▶ **Prompt**
Look through the data below for the line with "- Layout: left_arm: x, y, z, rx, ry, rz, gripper", and transcribe it exactly together with each line after it up to and including the line with "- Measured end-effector". Give nothing else.

◆ ◆ ◆ ◆ ◆

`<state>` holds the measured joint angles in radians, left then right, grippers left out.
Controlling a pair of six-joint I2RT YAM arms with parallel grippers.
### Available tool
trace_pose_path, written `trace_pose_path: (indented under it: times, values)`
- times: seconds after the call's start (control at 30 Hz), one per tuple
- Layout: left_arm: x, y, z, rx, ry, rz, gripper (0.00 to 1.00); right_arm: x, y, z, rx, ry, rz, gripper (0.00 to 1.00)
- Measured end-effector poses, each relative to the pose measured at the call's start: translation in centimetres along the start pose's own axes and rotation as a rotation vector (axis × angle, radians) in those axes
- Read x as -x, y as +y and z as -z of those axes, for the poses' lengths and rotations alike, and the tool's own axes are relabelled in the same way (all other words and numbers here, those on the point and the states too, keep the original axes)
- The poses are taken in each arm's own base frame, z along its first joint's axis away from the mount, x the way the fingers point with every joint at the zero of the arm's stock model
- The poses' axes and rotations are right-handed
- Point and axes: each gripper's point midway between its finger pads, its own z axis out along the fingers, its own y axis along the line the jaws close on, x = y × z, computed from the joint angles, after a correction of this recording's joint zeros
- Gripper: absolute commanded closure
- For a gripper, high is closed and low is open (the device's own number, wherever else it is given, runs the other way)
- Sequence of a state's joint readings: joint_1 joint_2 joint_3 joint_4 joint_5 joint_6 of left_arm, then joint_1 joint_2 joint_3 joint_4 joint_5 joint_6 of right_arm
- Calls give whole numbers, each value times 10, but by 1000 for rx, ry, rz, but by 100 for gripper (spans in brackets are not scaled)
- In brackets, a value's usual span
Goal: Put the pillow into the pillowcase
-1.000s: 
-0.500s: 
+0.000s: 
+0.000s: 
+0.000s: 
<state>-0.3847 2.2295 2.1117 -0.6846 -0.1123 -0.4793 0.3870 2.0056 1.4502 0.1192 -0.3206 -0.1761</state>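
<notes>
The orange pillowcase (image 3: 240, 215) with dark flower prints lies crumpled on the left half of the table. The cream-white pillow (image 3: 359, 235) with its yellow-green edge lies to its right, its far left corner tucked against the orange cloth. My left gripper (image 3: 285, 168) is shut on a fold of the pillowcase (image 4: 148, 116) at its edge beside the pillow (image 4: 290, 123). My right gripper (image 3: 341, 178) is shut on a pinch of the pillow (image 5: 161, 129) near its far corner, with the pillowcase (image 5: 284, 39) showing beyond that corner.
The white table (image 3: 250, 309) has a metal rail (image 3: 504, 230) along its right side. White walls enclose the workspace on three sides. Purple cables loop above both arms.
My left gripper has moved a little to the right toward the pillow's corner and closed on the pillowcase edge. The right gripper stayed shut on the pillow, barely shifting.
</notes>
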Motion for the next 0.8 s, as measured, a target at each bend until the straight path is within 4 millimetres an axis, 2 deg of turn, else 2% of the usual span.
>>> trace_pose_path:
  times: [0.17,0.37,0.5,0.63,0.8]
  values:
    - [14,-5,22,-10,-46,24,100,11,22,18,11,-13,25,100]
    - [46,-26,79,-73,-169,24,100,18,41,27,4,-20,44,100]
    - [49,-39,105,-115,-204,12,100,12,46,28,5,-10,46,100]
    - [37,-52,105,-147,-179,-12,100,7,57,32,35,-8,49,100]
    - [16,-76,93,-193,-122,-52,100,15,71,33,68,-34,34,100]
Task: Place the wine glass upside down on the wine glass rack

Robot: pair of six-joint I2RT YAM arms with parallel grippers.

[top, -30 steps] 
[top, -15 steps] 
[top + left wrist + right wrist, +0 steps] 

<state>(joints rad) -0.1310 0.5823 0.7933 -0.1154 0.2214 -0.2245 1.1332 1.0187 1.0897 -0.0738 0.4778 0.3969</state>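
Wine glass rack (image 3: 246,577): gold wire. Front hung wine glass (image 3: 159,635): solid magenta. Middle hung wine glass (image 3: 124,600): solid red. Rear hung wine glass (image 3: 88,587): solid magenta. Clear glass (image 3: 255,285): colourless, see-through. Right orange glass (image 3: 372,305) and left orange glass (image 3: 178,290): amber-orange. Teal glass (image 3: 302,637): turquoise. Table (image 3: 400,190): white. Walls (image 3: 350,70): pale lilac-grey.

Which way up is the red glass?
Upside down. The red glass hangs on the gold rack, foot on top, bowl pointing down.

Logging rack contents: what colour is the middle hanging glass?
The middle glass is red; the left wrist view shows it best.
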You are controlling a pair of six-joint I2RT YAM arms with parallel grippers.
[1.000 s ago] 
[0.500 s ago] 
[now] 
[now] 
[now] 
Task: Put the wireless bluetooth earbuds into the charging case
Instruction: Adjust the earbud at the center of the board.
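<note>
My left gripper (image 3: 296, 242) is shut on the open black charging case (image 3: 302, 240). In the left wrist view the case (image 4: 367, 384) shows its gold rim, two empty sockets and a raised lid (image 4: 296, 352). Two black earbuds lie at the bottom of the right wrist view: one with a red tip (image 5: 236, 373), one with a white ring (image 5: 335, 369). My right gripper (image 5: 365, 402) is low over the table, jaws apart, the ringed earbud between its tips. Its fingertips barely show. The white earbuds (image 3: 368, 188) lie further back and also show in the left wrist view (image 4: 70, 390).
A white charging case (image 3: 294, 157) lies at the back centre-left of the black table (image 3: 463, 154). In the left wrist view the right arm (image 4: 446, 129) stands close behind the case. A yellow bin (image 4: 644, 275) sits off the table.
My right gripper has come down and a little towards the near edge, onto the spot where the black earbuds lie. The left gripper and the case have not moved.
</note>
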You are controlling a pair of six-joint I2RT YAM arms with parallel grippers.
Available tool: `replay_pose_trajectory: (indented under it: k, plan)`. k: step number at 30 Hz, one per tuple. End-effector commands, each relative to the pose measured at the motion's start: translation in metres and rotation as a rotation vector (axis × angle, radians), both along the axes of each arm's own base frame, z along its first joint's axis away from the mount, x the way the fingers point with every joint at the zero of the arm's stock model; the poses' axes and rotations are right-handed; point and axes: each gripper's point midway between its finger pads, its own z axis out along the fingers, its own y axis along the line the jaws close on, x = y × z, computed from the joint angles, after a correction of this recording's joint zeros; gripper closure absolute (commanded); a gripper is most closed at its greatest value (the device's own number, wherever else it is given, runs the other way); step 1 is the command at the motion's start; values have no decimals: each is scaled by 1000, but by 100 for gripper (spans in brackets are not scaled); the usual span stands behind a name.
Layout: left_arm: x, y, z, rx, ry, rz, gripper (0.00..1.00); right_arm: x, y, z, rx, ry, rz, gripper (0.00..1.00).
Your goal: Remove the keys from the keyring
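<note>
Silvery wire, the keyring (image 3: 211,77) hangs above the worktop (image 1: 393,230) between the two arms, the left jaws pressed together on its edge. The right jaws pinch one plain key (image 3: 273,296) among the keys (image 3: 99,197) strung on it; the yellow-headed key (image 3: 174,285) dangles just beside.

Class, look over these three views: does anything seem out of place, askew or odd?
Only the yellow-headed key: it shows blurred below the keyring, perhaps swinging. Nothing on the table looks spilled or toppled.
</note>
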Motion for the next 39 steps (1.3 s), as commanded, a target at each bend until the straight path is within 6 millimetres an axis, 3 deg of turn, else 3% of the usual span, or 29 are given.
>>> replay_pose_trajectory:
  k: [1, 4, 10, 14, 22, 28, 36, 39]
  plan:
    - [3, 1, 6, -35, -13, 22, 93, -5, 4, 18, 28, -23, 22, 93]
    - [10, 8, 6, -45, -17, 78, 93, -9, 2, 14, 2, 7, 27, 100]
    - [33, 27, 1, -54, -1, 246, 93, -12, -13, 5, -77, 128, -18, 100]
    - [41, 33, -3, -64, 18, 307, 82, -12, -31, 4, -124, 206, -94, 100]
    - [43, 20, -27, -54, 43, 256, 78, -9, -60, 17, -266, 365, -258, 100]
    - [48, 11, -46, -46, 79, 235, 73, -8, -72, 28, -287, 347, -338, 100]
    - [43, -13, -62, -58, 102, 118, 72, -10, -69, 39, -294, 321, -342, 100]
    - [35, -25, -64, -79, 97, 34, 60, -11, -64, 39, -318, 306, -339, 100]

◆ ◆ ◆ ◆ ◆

▶ **Task response**
- Layout: left_arm: x, y, z, rx, ry, rz, gripper (0.00 to 1.00); right_arm: x, y, z, rx, ry, rz, gripper (0.00 to 1.00)
- Measured end-effector poses, each relative to the pose measured at the call's start: translation in centimetres along the start pose's own axes and rotation as a rotation vector (axis × angle, radians) in those axes

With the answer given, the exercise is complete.